◆ Directions for this task
Reproduce the data in full, exactly as given, leaving images out.

◆ Data shown

----

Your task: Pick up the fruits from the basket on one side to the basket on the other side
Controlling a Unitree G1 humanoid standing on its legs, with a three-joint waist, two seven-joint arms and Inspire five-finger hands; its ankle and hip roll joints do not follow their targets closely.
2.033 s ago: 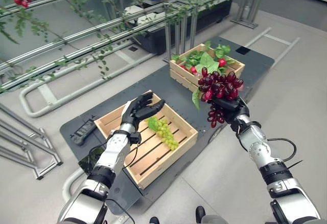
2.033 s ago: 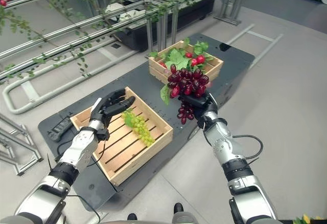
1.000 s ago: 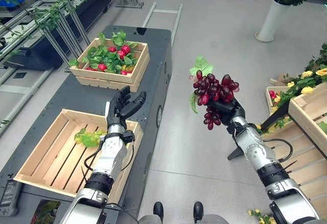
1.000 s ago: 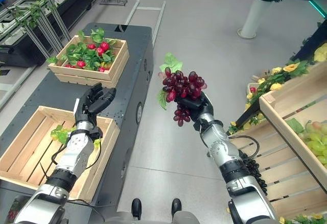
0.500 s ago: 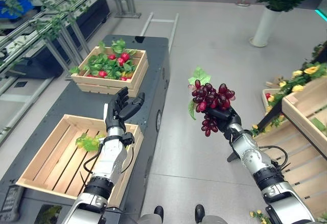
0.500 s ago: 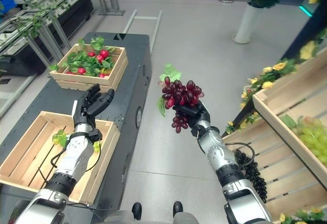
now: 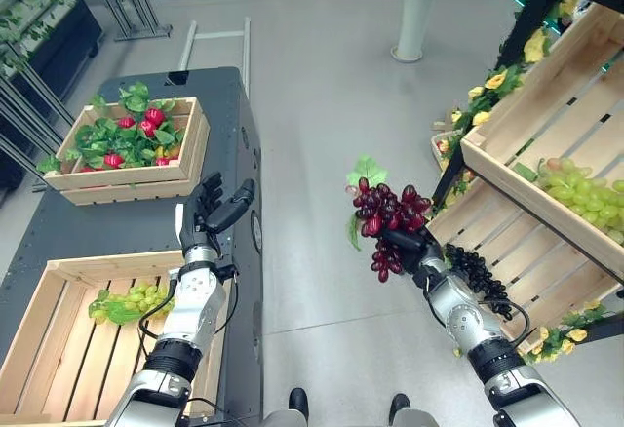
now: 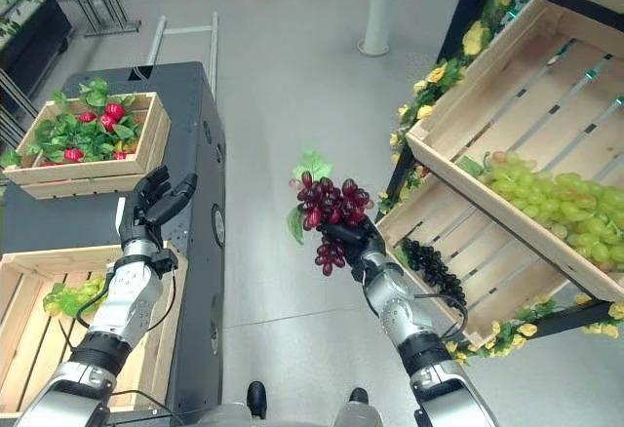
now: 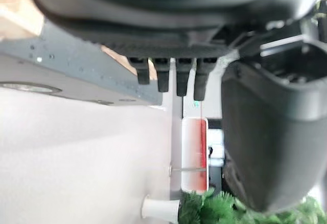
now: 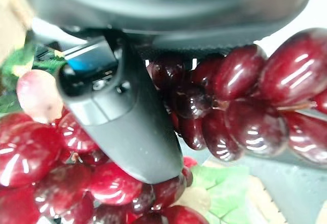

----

◆ Result
Your task: Pick up the fruits from the basket on one side to the basket on the other side
Controlling a Unitree G1 humanoid standing on its legs, with a three-joint waist, two seven-joint arms and Inspire five-finger hands; its ankle and hip roll joints do not follow their targets closely.
2.033 s ago: 
2.033 s ago: 
1.000 s ago: 
1.000 s ago: 
0.500 s ago: 
0.500 s ago: 
now: 
now: 
now: 
now: 

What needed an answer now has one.